The Skills That Pay The Bills
But rebuilding a dilapidated in-plant isn't just about turning the tide of lost outsourcing revenue or adding a couple of fancy machines. You also have to have a good rapport with upper management and a strong customer service ethic in place. Most importantly, you've got to be able to deliver what you say you will. Otherwise, you'll never build credibility.
Raveson, of the Fort Lauderdale-based North Broward Hospital District, can attest to that. Though it took him the better part of a decade to change his parent company's view of the in-plant, once he did, he never had to face those questions again.
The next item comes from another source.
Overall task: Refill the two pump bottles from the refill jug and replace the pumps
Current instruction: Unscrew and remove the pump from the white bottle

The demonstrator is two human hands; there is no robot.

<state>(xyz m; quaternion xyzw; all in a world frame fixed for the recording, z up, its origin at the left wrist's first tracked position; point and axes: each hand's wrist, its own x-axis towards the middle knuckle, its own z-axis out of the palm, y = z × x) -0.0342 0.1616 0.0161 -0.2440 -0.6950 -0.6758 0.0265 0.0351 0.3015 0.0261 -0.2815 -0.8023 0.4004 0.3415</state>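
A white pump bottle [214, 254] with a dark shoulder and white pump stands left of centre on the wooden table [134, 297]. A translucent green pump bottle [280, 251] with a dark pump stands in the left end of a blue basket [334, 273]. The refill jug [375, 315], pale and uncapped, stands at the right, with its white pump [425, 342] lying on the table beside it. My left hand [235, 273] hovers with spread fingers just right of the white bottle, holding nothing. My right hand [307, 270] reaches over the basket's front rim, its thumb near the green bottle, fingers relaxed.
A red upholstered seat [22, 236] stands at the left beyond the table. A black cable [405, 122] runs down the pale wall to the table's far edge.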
"I put in a 36" single-color press and a 36" cutter, at which point I guaranteed the board that I would pay this equipment off in two years," recalls Raveson. "As it turned out, they did a spot check...long story short: I paid the equipment back in six months. From that point on, my credibility was high and whatever I asked for I got."
Twentey, of the Washington Hospital Center, says he's been enjoying an upswing in upper management confidence too. While he admits there was a time when management was unaware of the in-plant's abilities, when the shop needed help, another department was moved to go to bat for it and help it get some much needed equipment.
"We have a Foundation department that actually goes out into the public to try and raise funds for the hospital center, and they helped the president to recognize we needed that Shinohara two-color perfector," explains Twentey. "They were actually instrumental for us to get the equipment."
Back in Utah, Richards says improved customer service has made an impact on Alliant's productivity too. But it's also had another effect: It has impacted the culture of the plant as a whole.
"The customer service relations has just made a dramatic turnaround from the past," observes Richards. "We are well-respected, well-liked. We have 95 convenience copiers around the plant, but people are more inclined to bring their copy down than they've ever been in the past."
Show Me The Money
Of course, problems never entirely disappear. Since the turnaround, Twentey, of the Washington Hospital Center, says his biggest headache comes from processing the prodigious amount of work passing through his shop. Though his problem is compounded by the fact that he now oversees mailing services (by his request), in addition to his regular duties, Twentey says, in 15 and a half years he's never turned down work.
"Once we showed them that we had the knowledge and capability of actually doing this stuff, we've been overwhelmed," confesses Twentey. "I'm not complaining though. If we have the capacity, we'll grow into a second and third shift. That's gonna be one of those resources that we justify as we go."
Nevertheless, while employees may be heartened by the sight of new equipment and piles of challenging work, Raveson's experience managing 18 employees reminds him never to forget the power of the mean green motivator: Money.
"Part of the problem was when I first came in they were all very lowly paid. There wasn't any money in it," recalls Raveson. "[Now] I can honestly say we pay close to top dollar with better benefits than anyone in the area."
Raveson also points out that you can't expect to have any success if you don't have a clear idea of what your parent company needs from you. Hiding in the basement or trying to be all things to all people is nothing more than a recipe for disaster.
"If they don't understand what the marketplace is, they're going to have real problems justifying themselves to upper management," opines Raveson. "As long as you can define your market, and you're not trying to print everything for everybody, you're going to be able to produce less expensively. Identify what you're best at."